:: Exercise requirements ::
Output the full listing below exactly; the images stay out.

:: Supplied material ::

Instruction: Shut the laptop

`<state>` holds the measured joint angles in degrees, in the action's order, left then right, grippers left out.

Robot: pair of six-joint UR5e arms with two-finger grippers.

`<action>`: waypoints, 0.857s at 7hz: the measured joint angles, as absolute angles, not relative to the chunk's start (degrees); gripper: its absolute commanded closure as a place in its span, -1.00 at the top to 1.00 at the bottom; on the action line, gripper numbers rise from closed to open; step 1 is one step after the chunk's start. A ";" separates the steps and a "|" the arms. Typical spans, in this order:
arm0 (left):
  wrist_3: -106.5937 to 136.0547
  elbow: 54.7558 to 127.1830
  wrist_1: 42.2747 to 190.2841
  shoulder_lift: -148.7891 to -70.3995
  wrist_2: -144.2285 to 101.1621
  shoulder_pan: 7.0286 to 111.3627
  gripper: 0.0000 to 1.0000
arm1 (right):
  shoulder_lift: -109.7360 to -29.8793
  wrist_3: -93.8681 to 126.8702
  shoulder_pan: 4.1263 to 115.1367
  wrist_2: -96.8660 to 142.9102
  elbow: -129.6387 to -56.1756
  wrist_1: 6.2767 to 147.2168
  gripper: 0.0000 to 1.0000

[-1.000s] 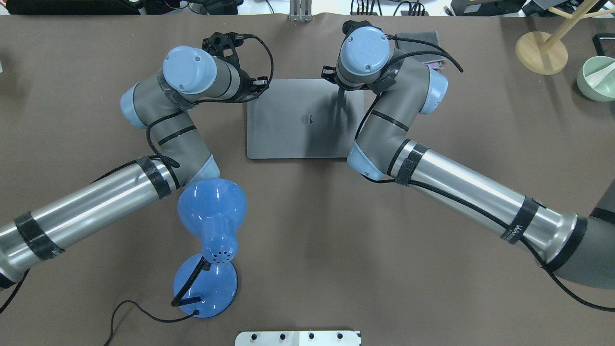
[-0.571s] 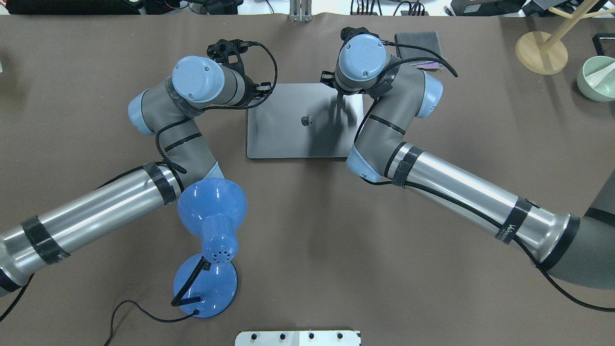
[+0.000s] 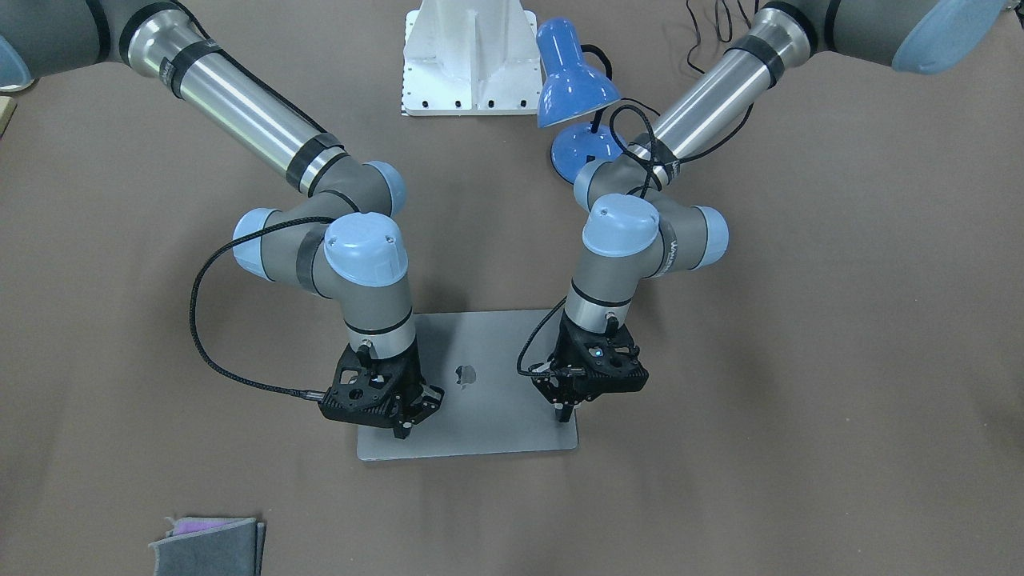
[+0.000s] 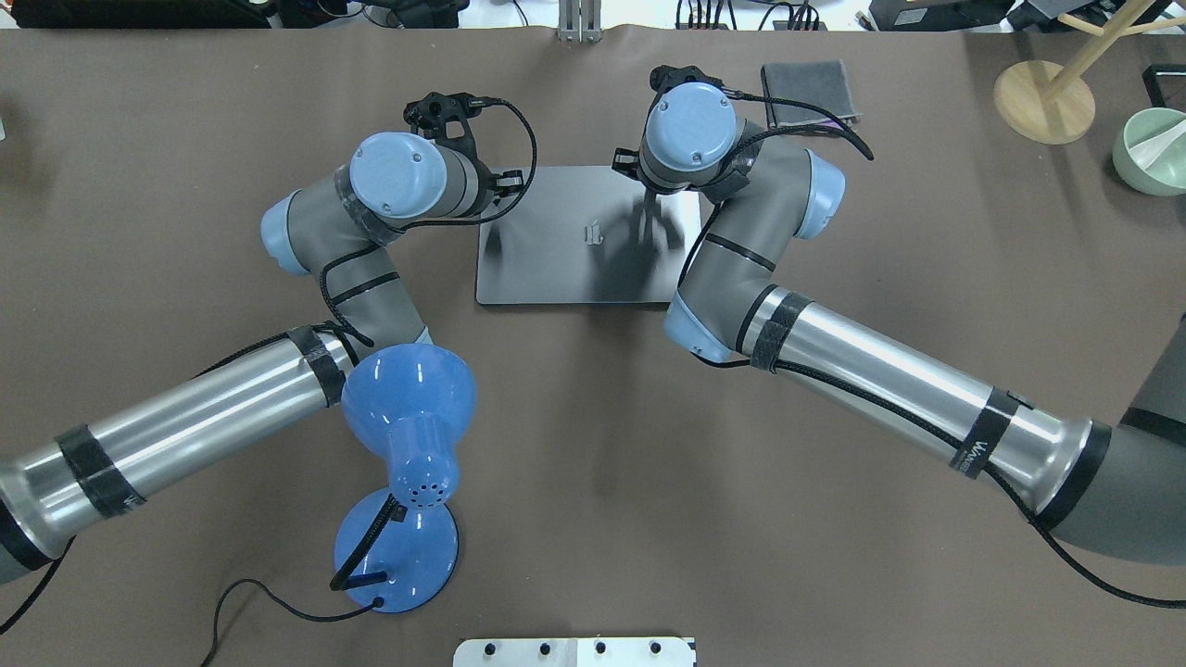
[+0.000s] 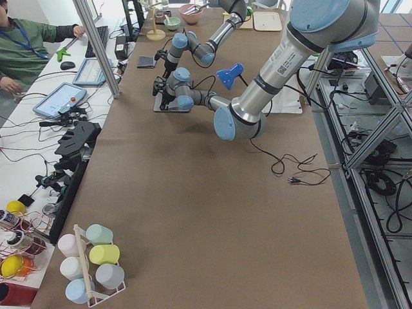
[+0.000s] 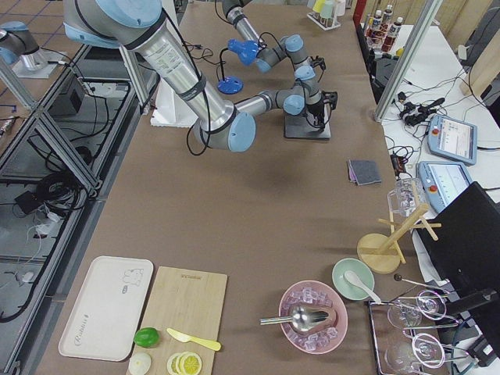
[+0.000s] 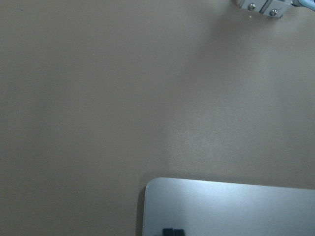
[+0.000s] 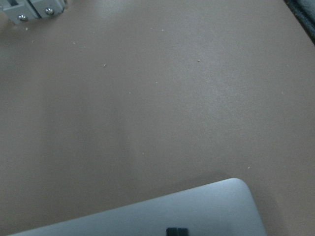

:: Response area ::
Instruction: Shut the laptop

`<state>` holds the measured joint angles in degrees, in the action's order, left then right, grippers left out.

Robot: pair of six-joint UR5e arms with two-finger grippers.

`<action>`: waypoints, 0.857s at 7hz: the measured joint angles, as absolute angles, not relative to the chunk's start (degrees); gripper: its absolute commanded closure as a place in its span, -1.00 at the top to 1.00 at the bottom; on the action line, gripper numbers rise from closed to open; step 1 is one step after the chunk's start. A ";" separates the steps and a "|" the arms. Typical spans, in this order:
arm0 (left):
  wrist_3: -106.5937 to 136.0547
  elbow: 54.7558 to 127.1830
  wrist_1: 42.2747 to 190.2841
  shoulder_lift: -148.7891 to -70.3995
  wrist_2: -144.2285 to 101.1621
  shoulder_pan: 7.0286 to 111.3627
  gripper: 0.0000 to 1.0000
arm1 (right):
  shoulder_lift: -109.7360 to -29.8793
  wrist_3: -93.8681 to 126.8702
  shoulder_pan: 4.1263 to 115.1367
  wrist_2: -96.8660 to 142.9102
  elbow: -129.6387 to -56.1756
  wrist_1: 6.2767 to 147.2168
  gripper: 0.0000 to 1.0000

[-1.000s] 
[-0.571s] 
[+0.000s] 
[+0.000s] 
[+0.000s] 
[+0.000s] 
[+0.000s] 
[+0.000s] 

Nothing more will be written for this answer.